A: As a city dweller, I have to say I envy this problem! Having too much space, however, can sometimes feel overwhelming when you’re not quite sure where to start. What I’d suggest is to divide the space using long planters or outdoor rugs to create the feeling of separate ‘rooms,’ then tackle each one of these spaces one by one. Use some larger potted plants to create a private spot to relax, sit and curl up with a book. Place an outdoor rug beneath your patio set to create the feeling of a designated eating area. You may want to invest in some comfortable outdoor lounge pieces so that you can really make the most of enjoying your outdoor area.
Dear Virginie, What length should sheers/drapes be? Are they supposed to touch the floor? If they are four inches off the floor, is that a decorating faux pas?
A: There are no hard and fast rules when it comes to drapery, it really depends on personal preference and style. Some people prefer the romantic look of extra long drapes that ‘puddle’ on the floor, while on smaller windows it’s quite common to see them falling just 4 inches below the window sill. Generally speaking, however, the rule of thumb is for drapes to just skim the floor – about 1/2 inch above.
Dear Virginie, I have a very old couch that’s probably about 30 years old. Do you think it is worth it to have it reupholstered? It’s very good quality and I would hate to dispose of it, but it could use an update.

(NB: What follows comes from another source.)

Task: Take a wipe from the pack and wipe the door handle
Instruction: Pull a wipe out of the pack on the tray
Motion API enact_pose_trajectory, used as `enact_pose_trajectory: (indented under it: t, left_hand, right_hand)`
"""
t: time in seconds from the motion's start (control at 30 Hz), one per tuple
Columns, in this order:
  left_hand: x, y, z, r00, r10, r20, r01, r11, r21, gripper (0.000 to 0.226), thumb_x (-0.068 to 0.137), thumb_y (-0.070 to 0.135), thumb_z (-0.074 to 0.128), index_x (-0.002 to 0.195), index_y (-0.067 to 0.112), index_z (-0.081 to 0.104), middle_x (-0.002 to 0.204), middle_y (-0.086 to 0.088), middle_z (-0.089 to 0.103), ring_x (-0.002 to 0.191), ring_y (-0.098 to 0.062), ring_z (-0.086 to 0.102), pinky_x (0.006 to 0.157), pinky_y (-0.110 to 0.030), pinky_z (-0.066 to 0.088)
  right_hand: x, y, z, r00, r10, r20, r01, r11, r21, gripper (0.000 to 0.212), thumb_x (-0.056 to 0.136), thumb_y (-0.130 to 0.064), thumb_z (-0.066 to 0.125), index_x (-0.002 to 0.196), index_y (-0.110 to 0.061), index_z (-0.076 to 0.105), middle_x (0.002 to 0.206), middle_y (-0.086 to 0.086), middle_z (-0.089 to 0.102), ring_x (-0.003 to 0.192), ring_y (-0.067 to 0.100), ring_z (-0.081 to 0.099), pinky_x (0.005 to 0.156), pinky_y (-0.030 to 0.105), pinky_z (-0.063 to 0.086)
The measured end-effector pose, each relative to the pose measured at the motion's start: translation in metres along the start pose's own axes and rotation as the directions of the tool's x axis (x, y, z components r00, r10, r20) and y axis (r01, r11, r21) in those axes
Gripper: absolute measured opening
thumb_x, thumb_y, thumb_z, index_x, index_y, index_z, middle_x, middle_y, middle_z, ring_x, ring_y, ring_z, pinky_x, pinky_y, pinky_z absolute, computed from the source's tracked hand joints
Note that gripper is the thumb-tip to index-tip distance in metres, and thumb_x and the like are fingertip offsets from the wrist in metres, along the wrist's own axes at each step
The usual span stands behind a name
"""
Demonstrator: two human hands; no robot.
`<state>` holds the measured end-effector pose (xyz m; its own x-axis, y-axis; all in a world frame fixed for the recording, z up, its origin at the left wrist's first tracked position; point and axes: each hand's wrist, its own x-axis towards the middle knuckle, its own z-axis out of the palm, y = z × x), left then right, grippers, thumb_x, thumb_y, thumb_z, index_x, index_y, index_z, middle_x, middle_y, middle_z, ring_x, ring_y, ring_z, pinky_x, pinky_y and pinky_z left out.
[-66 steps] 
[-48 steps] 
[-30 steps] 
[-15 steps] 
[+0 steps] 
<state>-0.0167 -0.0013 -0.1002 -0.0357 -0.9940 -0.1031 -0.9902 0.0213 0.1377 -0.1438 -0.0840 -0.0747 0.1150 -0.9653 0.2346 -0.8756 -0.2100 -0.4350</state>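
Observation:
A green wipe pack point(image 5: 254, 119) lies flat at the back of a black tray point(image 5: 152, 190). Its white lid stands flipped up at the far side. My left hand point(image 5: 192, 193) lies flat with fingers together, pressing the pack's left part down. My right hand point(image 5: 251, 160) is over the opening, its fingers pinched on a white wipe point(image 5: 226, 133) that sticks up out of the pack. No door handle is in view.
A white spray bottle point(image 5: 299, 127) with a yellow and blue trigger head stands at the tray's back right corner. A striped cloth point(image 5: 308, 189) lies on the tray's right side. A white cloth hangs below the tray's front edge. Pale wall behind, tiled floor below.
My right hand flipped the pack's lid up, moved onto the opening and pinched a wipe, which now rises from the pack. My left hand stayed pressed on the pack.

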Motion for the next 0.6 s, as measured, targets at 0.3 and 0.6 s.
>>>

A: While a lifetime warranty on a sofa is generally considered to be 25 years, it’s not uncommon to find well-made pieces that can last well beyond this period. The frame of your sofa may be in sound condition, but you might find at this time that you also need to replace the foam before reupholstering. Keep in mind that reupholstering a piece of furniture can sometimes cost almost as much as a brand new piece, so be sure to budget accordingly. However, if you love the style and comfort of your current piece I’d say to go for it. As the saying goes, “They just don’t make them like they used to.”